Nati nel 2016 sulle ceneri delle cosiddette “Povertà Estreme” ( fondi comunali dell’importo di circa 30mila euro), ha visto coinvolti 8 operatori civici per si occupati della manutenzione del cimitero, del verde urbano, degli stabili comunali, della zona di Biddanoa, del servizio di accompagnamento per lo scuolabus, di alcune strade dell’agro e di altre piccole opere edili.
Un’importante passo per la giunta guidata da Mario Sassu che consentirà l’inserimento economico e sociale dei soggetti adulti che si trovano in una situazione di particolare disagio e marginalità con lo scopo, si legge nelle delibera, «di realizzare un percorso tale da garantirne un sostegno e favorire l’espletamento di prestazioni e l’acquisizione di una maggiore autonomia personale, consentendo nel contempo all’Amministrazione di raggiungere specifici obiettivi d’interesse pubblico e generale».
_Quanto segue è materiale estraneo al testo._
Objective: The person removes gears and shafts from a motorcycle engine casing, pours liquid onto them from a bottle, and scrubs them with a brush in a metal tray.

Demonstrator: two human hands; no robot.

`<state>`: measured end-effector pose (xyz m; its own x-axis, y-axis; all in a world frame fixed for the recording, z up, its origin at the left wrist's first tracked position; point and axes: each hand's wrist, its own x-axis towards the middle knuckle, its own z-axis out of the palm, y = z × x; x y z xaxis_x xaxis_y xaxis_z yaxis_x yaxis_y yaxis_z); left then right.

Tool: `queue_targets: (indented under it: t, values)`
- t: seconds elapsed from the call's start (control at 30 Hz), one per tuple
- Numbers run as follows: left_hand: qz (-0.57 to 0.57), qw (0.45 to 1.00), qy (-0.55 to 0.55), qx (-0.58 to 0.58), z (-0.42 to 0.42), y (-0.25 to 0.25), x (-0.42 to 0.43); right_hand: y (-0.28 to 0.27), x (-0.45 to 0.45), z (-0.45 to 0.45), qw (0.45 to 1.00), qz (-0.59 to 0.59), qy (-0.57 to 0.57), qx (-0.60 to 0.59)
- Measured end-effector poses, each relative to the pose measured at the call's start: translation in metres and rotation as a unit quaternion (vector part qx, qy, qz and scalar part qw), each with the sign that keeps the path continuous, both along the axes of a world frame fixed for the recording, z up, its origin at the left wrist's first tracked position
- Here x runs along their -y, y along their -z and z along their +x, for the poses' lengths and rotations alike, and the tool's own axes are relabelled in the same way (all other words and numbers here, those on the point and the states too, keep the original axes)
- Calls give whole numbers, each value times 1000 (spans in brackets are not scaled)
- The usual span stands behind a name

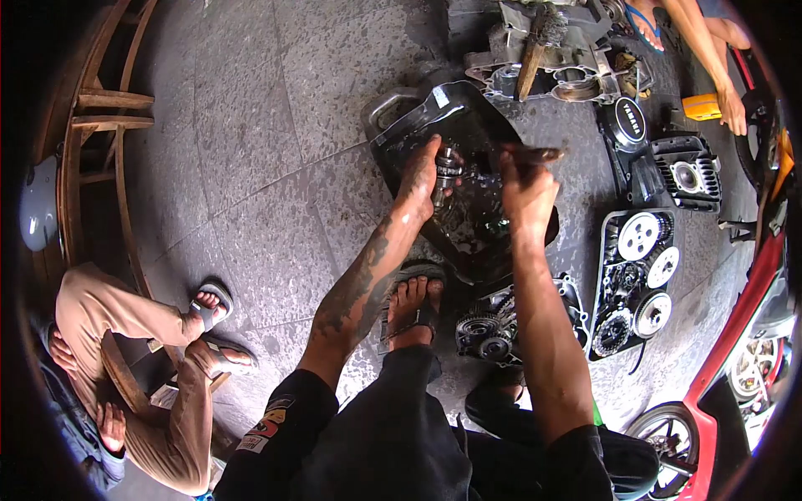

Un modo anche per combattere la grave crisi economica e lavorativa «che ha inciso pesantemente sul tessuto sociale del territorio del Comune di Siligo, determinando fenomeni di disoccupazione crescente fra la popolazione locale, sia in termini di perdita del posto di lavoro che di maggiore difficoltà di reperire un’attività lavorativa, con implicazioni anche sulla salute e sul benessere psico-sociale dei cittadini».
Recentemente, l’amministrazione comunale ha provveduto al potenziamento delle politiche sociale, non solo attraverso lo stanziamento di sussidi economici, ma promuovendo anche iniziative per l’inclusione sociale e per l’interazione tra l’ente, gli utenti e la cittadinanza.